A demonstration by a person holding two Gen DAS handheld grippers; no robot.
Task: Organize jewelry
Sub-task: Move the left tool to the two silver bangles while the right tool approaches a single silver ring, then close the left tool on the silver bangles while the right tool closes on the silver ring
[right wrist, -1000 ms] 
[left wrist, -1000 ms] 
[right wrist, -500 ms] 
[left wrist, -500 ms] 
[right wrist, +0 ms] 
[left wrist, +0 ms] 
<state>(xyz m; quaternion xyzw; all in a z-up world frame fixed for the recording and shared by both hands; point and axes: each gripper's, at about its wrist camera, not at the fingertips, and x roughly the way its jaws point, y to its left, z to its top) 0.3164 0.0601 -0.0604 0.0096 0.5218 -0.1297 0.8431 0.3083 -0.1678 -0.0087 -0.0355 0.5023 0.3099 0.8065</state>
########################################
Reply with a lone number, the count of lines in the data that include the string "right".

4